66 - ACRL de 30-04-2019   Crime de condução de veículo automóvel sem habilitação legal. Revalidação da carta de condução aos 50 anos. Contra-orden
– A condução de veículo automóvel ligeiro de passageiros com a carta de condução caducada (e não cancelada, pelo menos para efeitos destes autos), não integra a prática do crime p. e p. pelo artigo 3º, nºs 1 e 2, do Decreto-Lei nº 2/98, de 03/01, mas da contra-ordenação prevista no nº 7, do artigo 130º, do Código da Estrada.
– O tribunal poderá apreciar como contra-ordenação uma infracção que foi acusada como crime.
– Embora não seja pacífico nos Tribunais Superiores o entendimento de que deve a Relação conhecer da responsabilidade contra-ordenacional do arguido, mas na esteira do Acórdão deste Tribunal de 12/03/2019, Proc. nº 38/16.6PTCSC.L1, adopta-se a posição de que deve assumir essa competência, porquanto, “a sentença recorrida foi uma decisão condenatória e a degradação, por via do recurso, do crime dela objecto em contra-ordenação, apenas implica o sancionamento do arguido com coima e sanção acessória, sanções administrativas, pelo que não se suscita qualquer questão relativa à observância de 2º grau de jurisdição.
Proc. 320/18.8PARGR.L1 5ª Secção
Desembargadores:  Artur Vargues - Jorge Gonçalves - -
Sumário elaborado por Margarida Fernandes
 
67 - ACRL de 23-04-2019   Furto. Modo de Vida. Furto qualificado/ desqualificado. Crime Continuado.
– A inexistência de qualquer suporte económico, a sua situação de sem abrigo e o longo período de tempo em que decorreram os furtos bem como o enorme quantidade de furtos ocorridos, quer na forma consumada, quer na forma tentada, permite pois chegar à conclusão de que os furtos constituía um modo de vida que o arguido adoptou para superar a sua situação economicamente deficitária.
- Uma vez que nenhum valor foi atribuído à mala furtada, pelo que, perante a falta de indicação do valor da mala e não existindo quaisquer outros dados, não pode o Tribunal considerar que a mesma teria valor superior a uma unidade de conta. Deste modo, entende o tribunal que se está perante a prática de um crime de furto simples, desqualificado nos termos do n° 4.
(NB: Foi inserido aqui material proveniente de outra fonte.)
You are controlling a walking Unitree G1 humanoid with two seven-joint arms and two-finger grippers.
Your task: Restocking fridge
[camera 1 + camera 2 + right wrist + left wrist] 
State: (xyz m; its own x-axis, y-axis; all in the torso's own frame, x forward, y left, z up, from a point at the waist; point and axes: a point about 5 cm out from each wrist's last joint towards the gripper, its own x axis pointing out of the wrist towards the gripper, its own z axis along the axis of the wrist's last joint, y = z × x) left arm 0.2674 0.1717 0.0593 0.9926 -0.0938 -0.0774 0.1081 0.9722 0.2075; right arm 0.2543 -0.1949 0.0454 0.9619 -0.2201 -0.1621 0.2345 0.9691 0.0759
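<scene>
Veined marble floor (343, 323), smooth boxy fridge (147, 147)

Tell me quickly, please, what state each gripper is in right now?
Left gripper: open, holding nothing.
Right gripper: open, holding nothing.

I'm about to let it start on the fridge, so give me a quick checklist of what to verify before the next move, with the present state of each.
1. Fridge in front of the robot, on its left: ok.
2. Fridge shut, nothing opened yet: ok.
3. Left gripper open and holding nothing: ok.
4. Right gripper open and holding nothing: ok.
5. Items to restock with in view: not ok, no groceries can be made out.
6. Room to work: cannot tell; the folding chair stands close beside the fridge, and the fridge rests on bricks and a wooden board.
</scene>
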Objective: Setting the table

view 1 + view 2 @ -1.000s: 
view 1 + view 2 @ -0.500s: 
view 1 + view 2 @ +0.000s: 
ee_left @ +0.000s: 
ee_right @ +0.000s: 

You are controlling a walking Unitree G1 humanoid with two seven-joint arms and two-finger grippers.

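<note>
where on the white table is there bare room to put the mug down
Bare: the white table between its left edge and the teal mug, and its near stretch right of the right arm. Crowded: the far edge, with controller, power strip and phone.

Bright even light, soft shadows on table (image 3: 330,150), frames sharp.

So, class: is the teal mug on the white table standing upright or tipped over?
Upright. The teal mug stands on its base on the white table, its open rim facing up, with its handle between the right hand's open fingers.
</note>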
- O cerne do crime continuado, o seu traço distintivo, à luz do qual todos os outros orbitam parece situar-se na existência de uma circunstância exterior que diminua consideravelmente a culpa do agente. O quid essencial está em saber em que medida a solicitação externa diminui a censura que determinadas condutas merecem.
- Quando o decurso do tempo entre cada uma das condutas, é de tal modo expressivo, de acordo com as regras da experiência comum, não pode deixar de se afirmar que a cada nova conduta o agente se determinou a preencher o tipo legal de crime de furto, venceu uma e outra vez as contra motivações éticas que o tipo legal de crime transporta.´
- O consumo habitual de produto estupefaciente e a ausência de rendimentos de proveniência lícita para prover ao seu sustento e satisfazer as necessidades daquele consumo que constituíram a motivação para a prática dos ilícitos destinados a proporcionar proveitos financeiros para fazer face a tais necessidades, são factores endógenos da pessoa do recorrente e não consubstanciam qualquer condicionalismo exterior que tivesse actuado como propiciador e facilitador das sucessivas condutas delituosas e que dessa forma conduzisse a uma menor exigibilidade comportamental determinante de uma diminuição considerável da sua culpa. Tais factores que derivam do próprio recorrente não têm relevância para efeitos do preenchimento do exigido quadro da solicitação de uma mesma situação exterior que diminua consideravelmente a sua culpa, ficando, por conseguinte, afastada a verificação de uma continuação criminosa.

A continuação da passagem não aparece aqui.